Thanks for timing it. Were the reported numbers for layer_norm on gpu obtained with or without @fastmath?

I don't know much about fastmath, but I vaguely remember it is considered evil?

mcabbott · 2023-01-03T23:20:43Z

Not 100% sure but I think it made no difference on GPU. Weird beasts but computation often seems free compared to memory anyway.

Not sure I have an opinion on how evil it is. Here it seem pretty safe, it may fail to propagate NaN via the variance, but you'll get it again from x itself. But I didn't check very carefully.

ToucheSir · 2023-01-04T00:16:59Z

If one really wants to go wild with optimizations, it's possible to fuse the computation of sum_sum2 into the forward pass as well and write out to mean + var/inverse std as you go along. https://triton-lang.org/master/getting-started/tutorials/05-layer-norm.html does this and is the fastest LayerNorm implementation I know of.

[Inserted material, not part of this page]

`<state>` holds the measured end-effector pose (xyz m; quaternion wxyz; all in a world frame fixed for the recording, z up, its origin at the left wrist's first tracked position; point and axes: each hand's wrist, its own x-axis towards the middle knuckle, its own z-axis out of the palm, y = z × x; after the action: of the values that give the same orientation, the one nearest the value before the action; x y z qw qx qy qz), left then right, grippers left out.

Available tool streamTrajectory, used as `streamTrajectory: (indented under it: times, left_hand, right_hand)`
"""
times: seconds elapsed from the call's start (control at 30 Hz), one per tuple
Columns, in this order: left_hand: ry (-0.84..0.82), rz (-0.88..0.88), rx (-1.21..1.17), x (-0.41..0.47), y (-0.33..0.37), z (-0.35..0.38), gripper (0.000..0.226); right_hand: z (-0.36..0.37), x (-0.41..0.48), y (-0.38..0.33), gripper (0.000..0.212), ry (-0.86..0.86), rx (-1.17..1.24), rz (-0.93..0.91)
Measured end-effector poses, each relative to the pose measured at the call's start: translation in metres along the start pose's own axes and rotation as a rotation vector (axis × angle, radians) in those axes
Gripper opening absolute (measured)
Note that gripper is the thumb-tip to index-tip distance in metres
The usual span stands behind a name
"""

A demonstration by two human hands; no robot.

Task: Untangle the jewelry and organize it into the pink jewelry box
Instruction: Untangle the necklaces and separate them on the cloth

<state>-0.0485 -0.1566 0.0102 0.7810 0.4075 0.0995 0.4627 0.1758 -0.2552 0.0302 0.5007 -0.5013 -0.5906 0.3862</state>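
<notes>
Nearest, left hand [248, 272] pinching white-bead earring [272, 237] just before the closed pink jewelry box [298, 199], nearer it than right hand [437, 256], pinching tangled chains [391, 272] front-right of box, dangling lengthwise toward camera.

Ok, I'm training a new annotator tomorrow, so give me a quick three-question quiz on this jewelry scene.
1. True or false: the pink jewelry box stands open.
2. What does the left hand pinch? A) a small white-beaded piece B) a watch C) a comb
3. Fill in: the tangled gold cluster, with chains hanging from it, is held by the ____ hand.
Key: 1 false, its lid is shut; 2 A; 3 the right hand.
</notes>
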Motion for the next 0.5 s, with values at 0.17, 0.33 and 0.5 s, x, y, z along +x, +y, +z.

It doesn't mean that there shouldn't be a function norm_stats, as BatchNorm wants to store that, but the fast path isn't then a fast version of that function at all.

norm_stats is a kludge and wouldn't exist in an ideal world. The code reuse is nice, but its main purpose is to support maybe_norm_stats, which only exists to make the pullback for batch/instancenorm somewhat type stable. And we only care about type stability because Zygote gets cranky if a pullback in a deeply nested model isn't type stable. Indeed, a lot of code in this PR was written mainly to keep AD happy.

chengchingwen · 2023-01-04T00:52:13Z

If one really wants to go wild with optimizations, it's possible to fuse the computation of sum_sum2 into the forward pass as well and write out to mean + var/inverse std as you go along. https://triton-lang.org/master/getting-started/tutorials/05-layer-norm.html does this and is the fastest LayerNorm implementation I know of.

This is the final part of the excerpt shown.